(TASK GOAL): Produce the tally of lines in the material below that hold "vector", without anything else.

(MATERIAL SUPPLIED):
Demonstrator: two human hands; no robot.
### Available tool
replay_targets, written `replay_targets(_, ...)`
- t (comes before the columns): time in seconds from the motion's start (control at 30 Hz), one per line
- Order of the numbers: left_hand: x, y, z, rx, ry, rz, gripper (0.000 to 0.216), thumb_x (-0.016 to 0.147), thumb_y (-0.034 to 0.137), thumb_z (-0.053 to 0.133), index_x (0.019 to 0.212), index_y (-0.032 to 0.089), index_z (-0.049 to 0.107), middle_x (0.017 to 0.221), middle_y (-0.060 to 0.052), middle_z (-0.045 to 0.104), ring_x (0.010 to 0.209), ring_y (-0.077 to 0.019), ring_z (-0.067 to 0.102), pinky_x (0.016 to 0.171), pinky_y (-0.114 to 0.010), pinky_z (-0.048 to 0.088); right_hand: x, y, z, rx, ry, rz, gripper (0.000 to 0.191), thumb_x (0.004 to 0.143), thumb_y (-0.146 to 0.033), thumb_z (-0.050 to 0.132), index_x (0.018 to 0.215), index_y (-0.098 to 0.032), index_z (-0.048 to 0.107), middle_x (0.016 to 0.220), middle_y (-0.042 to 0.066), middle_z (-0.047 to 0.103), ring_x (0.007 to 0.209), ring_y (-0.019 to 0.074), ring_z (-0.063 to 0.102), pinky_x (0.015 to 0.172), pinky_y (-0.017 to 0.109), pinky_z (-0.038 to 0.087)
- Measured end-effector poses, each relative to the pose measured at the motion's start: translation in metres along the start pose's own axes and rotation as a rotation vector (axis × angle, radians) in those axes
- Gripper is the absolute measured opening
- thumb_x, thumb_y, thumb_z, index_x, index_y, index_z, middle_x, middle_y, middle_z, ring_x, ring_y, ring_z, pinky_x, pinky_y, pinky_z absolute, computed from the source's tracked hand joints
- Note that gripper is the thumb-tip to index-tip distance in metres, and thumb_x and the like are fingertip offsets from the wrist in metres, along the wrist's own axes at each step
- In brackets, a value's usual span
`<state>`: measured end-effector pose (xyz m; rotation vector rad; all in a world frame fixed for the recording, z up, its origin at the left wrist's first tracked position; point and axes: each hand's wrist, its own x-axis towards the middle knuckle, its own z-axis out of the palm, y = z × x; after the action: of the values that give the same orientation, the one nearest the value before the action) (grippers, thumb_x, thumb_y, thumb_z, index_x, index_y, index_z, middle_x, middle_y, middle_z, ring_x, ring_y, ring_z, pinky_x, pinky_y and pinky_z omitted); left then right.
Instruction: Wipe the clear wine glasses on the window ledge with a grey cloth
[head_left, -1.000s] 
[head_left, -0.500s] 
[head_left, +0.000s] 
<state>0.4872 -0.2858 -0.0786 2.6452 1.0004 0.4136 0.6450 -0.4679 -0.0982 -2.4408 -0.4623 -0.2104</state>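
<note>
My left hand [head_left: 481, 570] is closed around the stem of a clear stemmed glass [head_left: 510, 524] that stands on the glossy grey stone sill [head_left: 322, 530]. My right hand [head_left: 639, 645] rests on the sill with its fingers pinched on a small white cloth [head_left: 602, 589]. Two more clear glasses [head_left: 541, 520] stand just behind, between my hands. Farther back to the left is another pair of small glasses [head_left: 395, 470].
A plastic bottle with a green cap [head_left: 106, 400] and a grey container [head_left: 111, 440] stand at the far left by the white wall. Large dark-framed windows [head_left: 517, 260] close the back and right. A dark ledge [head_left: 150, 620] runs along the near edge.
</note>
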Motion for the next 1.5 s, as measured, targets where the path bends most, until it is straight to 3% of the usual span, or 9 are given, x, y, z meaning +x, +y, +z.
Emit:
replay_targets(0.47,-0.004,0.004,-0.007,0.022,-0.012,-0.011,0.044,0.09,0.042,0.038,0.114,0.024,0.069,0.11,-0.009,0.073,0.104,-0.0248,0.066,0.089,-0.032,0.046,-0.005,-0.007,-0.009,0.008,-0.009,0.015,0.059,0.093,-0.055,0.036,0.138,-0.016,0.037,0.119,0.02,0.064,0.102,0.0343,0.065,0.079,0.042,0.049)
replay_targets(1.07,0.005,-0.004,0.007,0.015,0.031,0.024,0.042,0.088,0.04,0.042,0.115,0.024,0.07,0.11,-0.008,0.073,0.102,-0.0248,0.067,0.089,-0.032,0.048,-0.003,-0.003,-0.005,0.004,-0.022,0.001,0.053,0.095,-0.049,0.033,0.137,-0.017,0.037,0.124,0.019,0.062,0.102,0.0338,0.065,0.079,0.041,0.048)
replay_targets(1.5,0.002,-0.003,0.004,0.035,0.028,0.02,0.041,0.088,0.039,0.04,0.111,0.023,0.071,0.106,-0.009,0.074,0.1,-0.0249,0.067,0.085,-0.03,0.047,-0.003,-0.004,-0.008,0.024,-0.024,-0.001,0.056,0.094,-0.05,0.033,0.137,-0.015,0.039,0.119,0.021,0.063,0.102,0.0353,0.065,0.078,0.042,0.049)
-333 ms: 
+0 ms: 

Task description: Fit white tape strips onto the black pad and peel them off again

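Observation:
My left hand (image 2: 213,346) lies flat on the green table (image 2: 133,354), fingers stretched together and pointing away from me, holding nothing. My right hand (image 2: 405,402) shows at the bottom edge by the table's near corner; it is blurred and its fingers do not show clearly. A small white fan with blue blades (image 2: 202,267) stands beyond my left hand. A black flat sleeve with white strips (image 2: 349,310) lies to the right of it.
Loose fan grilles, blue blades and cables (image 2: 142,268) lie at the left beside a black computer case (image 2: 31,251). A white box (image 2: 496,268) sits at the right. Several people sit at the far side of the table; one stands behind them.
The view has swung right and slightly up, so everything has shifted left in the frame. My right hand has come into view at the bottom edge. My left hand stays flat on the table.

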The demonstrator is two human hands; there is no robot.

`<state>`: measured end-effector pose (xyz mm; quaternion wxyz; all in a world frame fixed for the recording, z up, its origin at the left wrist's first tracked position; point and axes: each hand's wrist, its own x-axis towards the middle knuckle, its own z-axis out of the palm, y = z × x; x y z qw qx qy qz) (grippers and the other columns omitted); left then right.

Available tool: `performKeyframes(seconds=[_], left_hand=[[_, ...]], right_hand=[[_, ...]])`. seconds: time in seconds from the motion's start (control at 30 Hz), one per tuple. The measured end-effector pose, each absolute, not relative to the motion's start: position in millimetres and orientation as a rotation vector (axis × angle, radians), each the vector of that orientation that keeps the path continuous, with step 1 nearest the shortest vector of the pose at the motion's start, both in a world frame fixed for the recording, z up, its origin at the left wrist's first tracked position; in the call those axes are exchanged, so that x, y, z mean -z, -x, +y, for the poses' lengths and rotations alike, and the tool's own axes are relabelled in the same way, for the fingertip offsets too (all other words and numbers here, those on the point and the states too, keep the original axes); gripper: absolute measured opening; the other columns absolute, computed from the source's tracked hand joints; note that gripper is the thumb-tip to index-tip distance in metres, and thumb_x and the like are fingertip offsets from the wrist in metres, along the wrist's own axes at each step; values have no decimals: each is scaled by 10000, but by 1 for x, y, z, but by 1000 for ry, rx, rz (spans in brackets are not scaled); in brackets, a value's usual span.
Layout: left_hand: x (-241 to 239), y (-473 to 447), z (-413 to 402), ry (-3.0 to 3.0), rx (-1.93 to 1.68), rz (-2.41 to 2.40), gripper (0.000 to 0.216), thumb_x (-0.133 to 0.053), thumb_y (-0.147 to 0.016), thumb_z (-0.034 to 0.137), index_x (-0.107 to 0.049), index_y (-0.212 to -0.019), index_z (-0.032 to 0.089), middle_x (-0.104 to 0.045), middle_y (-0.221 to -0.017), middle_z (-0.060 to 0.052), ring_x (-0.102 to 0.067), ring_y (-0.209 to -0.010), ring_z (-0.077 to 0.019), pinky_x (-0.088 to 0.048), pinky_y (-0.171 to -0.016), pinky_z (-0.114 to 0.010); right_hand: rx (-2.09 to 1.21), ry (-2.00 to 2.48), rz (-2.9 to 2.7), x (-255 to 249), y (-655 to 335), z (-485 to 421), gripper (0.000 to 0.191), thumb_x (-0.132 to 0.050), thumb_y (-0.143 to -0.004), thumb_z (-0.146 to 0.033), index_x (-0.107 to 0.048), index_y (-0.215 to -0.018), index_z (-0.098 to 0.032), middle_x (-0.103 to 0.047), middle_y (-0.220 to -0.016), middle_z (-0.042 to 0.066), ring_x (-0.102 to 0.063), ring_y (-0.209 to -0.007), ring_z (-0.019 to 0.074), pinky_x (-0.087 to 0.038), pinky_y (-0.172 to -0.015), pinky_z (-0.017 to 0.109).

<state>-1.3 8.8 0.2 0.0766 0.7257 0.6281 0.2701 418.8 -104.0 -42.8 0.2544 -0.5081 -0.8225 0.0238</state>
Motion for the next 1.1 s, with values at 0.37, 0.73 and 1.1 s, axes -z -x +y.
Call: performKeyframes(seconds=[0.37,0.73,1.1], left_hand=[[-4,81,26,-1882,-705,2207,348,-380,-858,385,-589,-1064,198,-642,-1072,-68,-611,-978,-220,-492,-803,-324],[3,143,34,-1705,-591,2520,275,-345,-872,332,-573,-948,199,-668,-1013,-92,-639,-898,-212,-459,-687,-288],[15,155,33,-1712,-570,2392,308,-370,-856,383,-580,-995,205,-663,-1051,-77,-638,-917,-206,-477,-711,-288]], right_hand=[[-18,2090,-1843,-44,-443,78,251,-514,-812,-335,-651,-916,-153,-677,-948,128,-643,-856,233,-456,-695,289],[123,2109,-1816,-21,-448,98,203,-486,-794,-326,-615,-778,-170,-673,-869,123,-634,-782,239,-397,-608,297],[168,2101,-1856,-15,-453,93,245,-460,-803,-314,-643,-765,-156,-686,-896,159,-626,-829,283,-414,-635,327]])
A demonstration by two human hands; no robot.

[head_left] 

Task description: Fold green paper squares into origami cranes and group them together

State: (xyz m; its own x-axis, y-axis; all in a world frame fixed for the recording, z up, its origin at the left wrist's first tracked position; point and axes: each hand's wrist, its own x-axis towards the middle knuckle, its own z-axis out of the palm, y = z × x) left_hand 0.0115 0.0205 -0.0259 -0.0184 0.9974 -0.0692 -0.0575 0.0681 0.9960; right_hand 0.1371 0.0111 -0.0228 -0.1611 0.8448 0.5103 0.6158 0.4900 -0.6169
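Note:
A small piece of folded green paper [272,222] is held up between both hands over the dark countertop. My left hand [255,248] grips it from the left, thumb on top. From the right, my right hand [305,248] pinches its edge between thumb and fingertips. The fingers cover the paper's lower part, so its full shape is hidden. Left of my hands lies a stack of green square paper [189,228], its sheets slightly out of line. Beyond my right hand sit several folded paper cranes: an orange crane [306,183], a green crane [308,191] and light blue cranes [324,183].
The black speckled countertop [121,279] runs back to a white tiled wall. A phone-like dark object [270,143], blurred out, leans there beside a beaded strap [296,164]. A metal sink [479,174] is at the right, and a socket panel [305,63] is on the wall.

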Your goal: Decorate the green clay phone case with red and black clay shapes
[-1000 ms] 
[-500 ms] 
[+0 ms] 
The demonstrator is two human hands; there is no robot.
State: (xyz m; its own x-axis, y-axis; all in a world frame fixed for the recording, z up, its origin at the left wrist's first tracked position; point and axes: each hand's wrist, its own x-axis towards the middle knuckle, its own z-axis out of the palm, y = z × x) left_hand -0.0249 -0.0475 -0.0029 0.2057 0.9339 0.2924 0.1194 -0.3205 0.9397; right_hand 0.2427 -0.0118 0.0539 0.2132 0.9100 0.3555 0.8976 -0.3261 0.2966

(SOLUTION BELOW): 3